I went out today and was thinkin "lower my nockin point?? is he nutts?? the bows tuned flawless!. hey wait a minute. whats up with my nock??

I use a roll over draw. I also use a tie on double nock system. I do a crisscross over hand tie on, because these can be screwed or unscrewed up and down the string to adjust the nocking point.

I use the roll over because after several talks with Bill. I've come to the conclusion that although 95% of the 3 under shooters out there swear by even tension with all 3 fingers?? If you want the bow quieter , want a crisper release and want LESS pressure on an injured finger?? even tension is NOT what you should go for. And higher tension amounts pressed on the index is easier achieved with a roll over draw (as is proper back tension WITHOUT a drawcheck).

BUUUUT. after about 30-40 arrows you tend to get a little more sloppy with that draw. especially with sweaty hands. What had happened was once tired I was placing an undue amount of tension on the nock and over time had literally pushed the top nocking point up. Where normally there's not supposed to be juuuust enough room in between those two nocks for a tiny lil carbon nock to fit?? there was almost a 1/2" gap in between them. When I was fresh and pulling more straight back?? no issue. but as I got tired and added english to the roll over draw?? I was pushing the arrow nock up against the top string nock giving me extremely too high a nocking point. I had actually done this to both my Hoyt and my brack (something I'll hafta keep my eye on)

I twisted it back down this evening and ran a volley of 50 arrows in 5 arrow groups from 23yds. I shot four "8s", eighteen "12s" everything else was "10s" no wounds. I can definately live with that. "


----------



## ChrisSpikes (Jul 22, 2010)

What do I win?.........


I had the same problem with my tied on nocking point.  After shooting it for a while, mine would start to wear......my nock would smash it and start to ride up on the now-flattened part of the nocking point.  Didn't do it the same everytime, so I got inconsistencies.  I 've since started using a brass set for the top point, and still serve the bottom one on.


----------



## robert carter (Jul 22, 2010)

I had some clickers once. One was a clothes pin on the spokes of my bike when I was a kid. Made a heck of a racket and the other I still have on my Zebco 33...it`ll click when a fish runs..RC


----------



## fountain (Jul 22, 2010)

We know ya got it bud, and standbehind ya in yor search for the new you.  There are several things mentioned above hat I ralte to in my shooting.  The uneven part with my fingers for one..the bottom finger is jujst there with the middle fnger geting molst of the use..but don't drop that bottom finger and go two under!  I did and it felt awesome but I would cut my face everything I shot.
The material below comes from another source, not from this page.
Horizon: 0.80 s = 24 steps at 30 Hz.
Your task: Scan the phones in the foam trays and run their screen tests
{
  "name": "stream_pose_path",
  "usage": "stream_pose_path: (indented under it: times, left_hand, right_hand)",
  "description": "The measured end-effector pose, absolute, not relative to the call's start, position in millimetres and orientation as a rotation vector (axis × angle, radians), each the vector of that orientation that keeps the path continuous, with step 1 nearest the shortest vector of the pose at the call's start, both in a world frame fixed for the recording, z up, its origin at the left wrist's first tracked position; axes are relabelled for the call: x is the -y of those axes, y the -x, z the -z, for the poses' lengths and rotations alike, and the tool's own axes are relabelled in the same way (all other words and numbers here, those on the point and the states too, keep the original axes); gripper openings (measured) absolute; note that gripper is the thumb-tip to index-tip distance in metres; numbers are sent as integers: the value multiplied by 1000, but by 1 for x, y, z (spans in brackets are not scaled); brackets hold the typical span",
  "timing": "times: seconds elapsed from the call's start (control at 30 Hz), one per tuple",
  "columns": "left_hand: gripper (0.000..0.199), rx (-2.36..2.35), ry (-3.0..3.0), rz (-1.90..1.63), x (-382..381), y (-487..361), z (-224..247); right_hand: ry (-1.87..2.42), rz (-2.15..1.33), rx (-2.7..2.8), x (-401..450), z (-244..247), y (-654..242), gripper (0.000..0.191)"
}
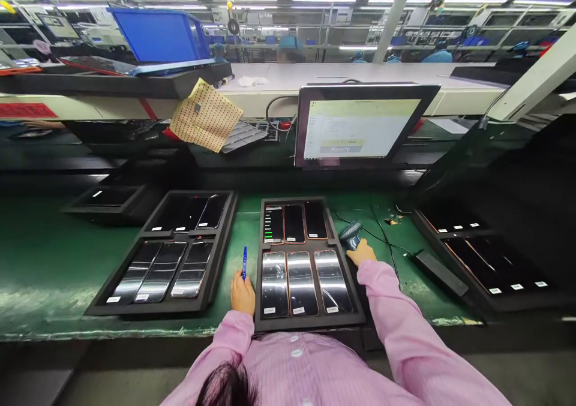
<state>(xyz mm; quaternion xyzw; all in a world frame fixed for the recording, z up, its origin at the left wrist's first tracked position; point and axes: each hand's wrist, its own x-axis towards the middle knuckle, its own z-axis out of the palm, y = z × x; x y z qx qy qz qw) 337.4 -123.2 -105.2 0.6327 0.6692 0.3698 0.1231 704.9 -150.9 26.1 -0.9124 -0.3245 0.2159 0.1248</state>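
Observation:
My left hand (243, 296) is closed around a blue marker pen (245, 262), which points away from me. It rests on the green bench just left of the middle black tray (297, 247). My right hand (361, 253) grips the handle of a dark barcode scanner (351, 232) at the tray's right side. Two rows of smartphones lie face up in this tray, each with a small white label where I can make it out. The phone at the far left (273, 225) has a lit screen with white and green text; the other screens look dark.
More phones fill a left tray (191, 235) and a right tray stack (445, 235). Behind the middle tray stands a monitor (355, 127) reading "Ready". A black box-shaped device (441, 272) and cables lie to the right. A blue bin (157, 34) sits on the shelf above.

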Motion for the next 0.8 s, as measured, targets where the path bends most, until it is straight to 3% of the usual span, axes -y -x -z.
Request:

Does my clicker make me a bad person?!  Maybe one day I can find a way to do without it..


----------



## LanceColeman (Jul 22, 2010)

TJ,

I can tell that from your avatar that you place most of your pressure on the top finger. and yea I gotta skint place on my nose for trying to completely remove the bottom finger myself (lol)

Carter.. he he he..... I got them clickers.. and a playin card duct taped to my fender as well!
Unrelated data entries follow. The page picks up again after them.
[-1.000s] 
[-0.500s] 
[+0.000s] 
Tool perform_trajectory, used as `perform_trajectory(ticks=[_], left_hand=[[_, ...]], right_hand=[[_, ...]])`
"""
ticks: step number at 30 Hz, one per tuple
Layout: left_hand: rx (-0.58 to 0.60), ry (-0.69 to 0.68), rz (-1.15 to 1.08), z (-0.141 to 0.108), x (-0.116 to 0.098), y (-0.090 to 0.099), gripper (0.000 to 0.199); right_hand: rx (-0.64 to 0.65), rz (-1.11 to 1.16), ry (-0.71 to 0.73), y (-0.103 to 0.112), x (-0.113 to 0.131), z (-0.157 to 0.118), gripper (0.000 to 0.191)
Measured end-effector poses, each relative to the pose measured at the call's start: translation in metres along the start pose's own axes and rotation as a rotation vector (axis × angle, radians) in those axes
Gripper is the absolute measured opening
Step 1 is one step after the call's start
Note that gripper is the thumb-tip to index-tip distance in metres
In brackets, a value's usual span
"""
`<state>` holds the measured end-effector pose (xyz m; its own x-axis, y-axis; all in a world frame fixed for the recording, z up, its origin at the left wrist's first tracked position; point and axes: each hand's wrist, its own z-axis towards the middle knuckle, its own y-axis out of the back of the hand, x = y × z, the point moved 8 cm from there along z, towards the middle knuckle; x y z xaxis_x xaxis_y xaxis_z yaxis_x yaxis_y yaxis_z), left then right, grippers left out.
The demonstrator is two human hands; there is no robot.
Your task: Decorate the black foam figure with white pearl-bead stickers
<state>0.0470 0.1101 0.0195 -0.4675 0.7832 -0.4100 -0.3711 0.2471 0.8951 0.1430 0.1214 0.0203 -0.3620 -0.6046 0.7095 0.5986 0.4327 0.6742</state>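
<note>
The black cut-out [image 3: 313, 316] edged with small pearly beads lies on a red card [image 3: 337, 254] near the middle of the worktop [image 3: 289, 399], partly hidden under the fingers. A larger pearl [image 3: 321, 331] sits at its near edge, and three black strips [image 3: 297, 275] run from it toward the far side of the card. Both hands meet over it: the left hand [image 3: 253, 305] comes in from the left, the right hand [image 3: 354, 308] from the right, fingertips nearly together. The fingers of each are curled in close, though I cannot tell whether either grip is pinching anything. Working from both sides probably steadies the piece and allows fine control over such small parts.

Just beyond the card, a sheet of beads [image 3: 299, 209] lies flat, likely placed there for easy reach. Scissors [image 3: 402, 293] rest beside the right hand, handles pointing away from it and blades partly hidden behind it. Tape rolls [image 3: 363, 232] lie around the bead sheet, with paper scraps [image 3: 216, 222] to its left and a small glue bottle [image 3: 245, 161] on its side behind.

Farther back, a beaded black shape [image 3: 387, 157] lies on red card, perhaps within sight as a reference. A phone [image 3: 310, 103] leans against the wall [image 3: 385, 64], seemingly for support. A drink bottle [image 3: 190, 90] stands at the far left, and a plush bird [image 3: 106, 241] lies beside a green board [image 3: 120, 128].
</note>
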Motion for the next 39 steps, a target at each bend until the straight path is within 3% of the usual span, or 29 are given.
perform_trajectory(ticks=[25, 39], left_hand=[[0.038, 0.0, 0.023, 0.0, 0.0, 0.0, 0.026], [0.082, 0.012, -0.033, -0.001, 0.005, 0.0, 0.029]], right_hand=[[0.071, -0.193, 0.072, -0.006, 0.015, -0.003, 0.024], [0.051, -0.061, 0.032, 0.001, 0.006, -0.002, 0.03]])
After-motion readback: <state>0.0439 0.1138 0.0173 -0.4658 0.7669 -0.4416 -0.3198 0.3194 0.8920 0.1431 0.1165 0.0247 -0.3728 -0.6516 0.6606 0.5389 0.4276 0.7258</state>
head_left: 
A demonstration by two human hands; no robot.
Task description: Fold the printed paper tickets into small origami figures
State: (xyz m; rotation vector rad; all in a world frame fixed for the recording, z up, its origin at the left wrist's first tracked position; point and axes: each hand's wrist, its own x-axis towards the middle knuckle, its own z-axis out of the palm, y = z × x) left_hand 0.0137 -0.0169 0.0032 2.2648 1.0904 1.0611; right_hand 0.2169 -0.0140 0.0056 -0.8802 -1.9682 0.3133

I think I may go to the top one brass as well Chris...... would keep me from havin ta watch it.


----------



## Dennis (Jul 22, 2010)

Ok guys how important is the second lower nock ? Is it just as important while shooting split finger?


----------



## hogdgz (Jul 22, 2010)

I have went to 2 nocks on all my bows, a brass on top and i tie one one the bottom. Made a big difference for me cause i tend to put alot of "heal" pressure on the arrow and the arrow would slide down the string  a little and i would get some flyers, after I tried this I started getting better arrow flight and less flyers.


----------



## Barry Duggan (Jul 22, 2010)

TJ, knock your ring fingernail off, with a hammer, and you can go back to shooting two under.


----------



## SOS (Jul 22, 2010)

Hunting4Him,

For hunting distance shots - 20ish yards - 3 under make for a closer to the line of sight hold...i.e. the arrow is closer to your eye so you can almost gun barrel the shot.  Many top notch trad shooters do this, many top notch hunters as well.  I don't think 3 under is as clean of a release, neither do Olympic archers at long ranges.  Split distributes pressure on both sides of the nock so the string sit more squarely against the arrow.  3 under has the nock in the angled part of the string, giving a downward force on the arrow, thus the typical need to raise your nocking point.  
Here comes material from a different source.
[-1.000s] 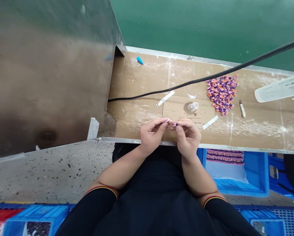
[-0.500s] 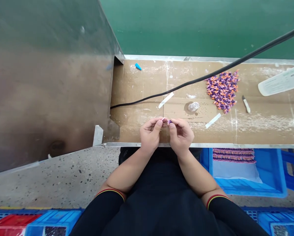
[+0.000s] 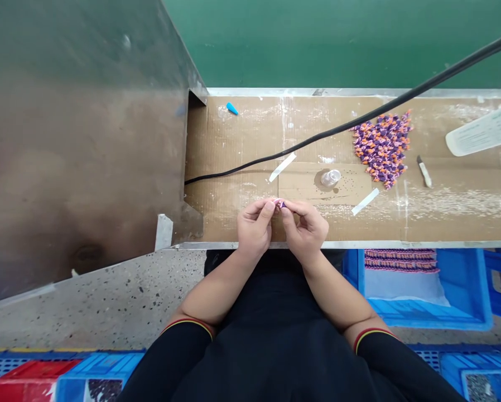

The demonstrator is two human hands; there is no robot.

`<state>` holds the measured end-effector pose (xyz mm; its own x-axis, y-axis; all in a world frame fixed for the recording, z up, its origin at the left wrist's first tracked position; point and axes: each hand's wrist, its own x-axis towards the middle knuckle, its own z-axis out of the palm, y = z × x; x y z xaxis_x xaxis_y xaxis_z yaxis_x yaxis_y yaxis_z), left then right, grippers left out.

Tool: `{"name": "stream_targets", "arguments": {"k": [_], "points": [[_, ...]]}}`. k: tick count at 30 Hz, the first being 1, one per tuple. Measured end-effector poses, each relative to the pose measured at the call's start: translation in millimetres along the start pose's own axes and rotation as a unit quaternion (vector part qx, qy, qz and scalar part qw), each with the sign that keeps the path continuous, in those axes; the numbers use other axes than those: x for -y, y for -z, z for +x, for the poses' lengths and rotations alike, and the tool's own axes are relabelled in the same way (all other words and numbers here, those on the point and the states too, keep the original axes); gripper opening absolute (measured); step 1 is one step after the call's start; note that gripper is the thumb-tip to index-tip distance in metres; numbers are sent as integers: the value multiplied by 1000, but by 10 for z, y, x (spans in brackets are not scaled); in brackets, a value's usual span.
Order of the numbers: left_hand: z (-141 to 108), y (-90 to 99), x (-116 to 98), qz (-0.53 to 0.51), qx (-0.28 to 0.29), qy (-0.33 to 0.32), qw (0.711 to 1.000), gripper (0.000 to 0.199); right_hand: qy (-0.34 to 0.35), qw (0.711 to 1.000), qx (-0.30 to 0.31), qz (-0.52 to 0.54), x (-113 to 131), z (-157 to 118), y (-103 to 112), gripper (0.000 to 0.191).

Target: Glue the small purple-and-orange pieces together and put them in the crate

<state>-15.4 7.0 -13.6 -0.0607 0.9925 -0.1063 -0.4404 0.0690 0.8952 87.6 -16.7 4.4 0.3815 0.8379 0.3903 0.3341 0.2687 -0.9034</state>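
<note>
Close to the bench's front edge, my left hand [image 3: 255, 228] pinches a small pink piece [image 3: 277, 201] between thumb and forefinger. Facing it, my right hand [image 3: 306, 230] has thumb and forefinger closed on a small dark purple piece [image 3: 282, 205]. The two pieces meet between my fingertips; fingers cover most of them, so I cannot tell whether they are joined. Just beyond my hands, a small clear cup [image 3: 331, 178] rests on a cardboard sheet [image 3: 298, 187] taped to the bench. To the right lies a heap of small purple, pink and orange pieces [image 3: 382, 146].
A black cable [image 3: 304, 144] crosses above the cardboard-covered bench. A metal panel [image 3: 83, 139] walls off the left. Rightward lie a small knife-like tool [image 3: 424, 171] and a white bottle [image 3: 480, 134]. A blue cap [image 3: 232, 108] lies far back. Below right, a blue crate [image 3: 463, 296] holds rows of pieces.
My right hand has shifted slightly left, bringing the purple piece up against the pink one. The camera view has moved a little.
</note>
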Motion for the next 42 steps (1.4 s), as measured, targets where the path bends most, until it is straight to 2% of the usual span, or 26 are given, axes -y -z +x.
{"name": "stream_targets", "arguments": {"k": [6, 15, 19, 25, 32, 42], "points": [[-9, -7, 12, 19, 0, -27, 999, 33, 29, 1000, -2, 1, 18, 23, 2, 10], [-51, -40, -52, 81, -7, -71, 994, 24, 80, 993, -31, -76, 12, 13, 15, 8], [-69, -40, -55, 124, -11, -105, 987, 24, 73, 995, -40, -55, 39, 3, 7, 7], [-88, -43, -52, 149, 11, -197, 969, 9, 40, 998, -30, -46, 36, -12, 14, 9], [-90, -33, -84, 208, 65, -306, 927, 26, 50, 998, -23, -10, 51, 8, 104, 11], [-71, -4, -53, 189, 110, -306, 927, 32, 62, 997, -29, -26, 120, 23, 156, 9]]}}
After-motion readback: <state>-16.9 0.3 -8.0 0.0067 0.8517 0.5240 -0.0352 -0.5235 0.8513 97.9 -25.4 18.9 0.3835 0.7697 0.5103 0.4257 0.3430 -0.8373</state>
I drew a diagram a few years ago showing the difference...wish I could remember where I filed it.

So, it is a balance of an easy sight picture versus a better release.  Something you have to try to see what works for you.  IMHO, you need to shoot a month or more with either to program your brain.  Steve


----------



## fountain (Jul 22, 2010)

I have a scar on my face now from trying to shoot two under.  Everytime I shot I would come back in looking like I had been in a cage with lance.  I had blood everywhere.  

Y'all keep picking on my lil clickers....


----------



## SOS (Jul 22, 2010)

Oh, and to really screw things up, I'm trying to shoot 2 over.....no kidding.  Since having to shoot left handed while being right eye dominant (due to recent injury), I've been playing with a different release to keep the forefinger anchor, but move the arrow closer to my right eye.  How's that for something different?


----------



## Barry Duggan (Jul 22, 2010)

Nothing wrong with a pacifier...I mean clicker. Even Lance prolly had one until he was like one and a half..


----------



## robert carter (Jul 22, 2010)

We picking cause we like you bud...clickity clack flip flap ...ching..RC


----------



## Jake Allen (Jul 22, 2010)

TJ, were no one picking on you when you won that bow in Alabama last month.
That was something to watch bud!


----------



## LanceColeman (Jul 22, 2010)

SOS,

Gonna hafta disagree widja there ol buddy. 90% of a bows wieght shooting "olympic style split" is distributed on the middle finger (this is how I used to hold and how I trashed mine) There's literally no more pressure on the index than there is on the ring holding the way olympic shooters do.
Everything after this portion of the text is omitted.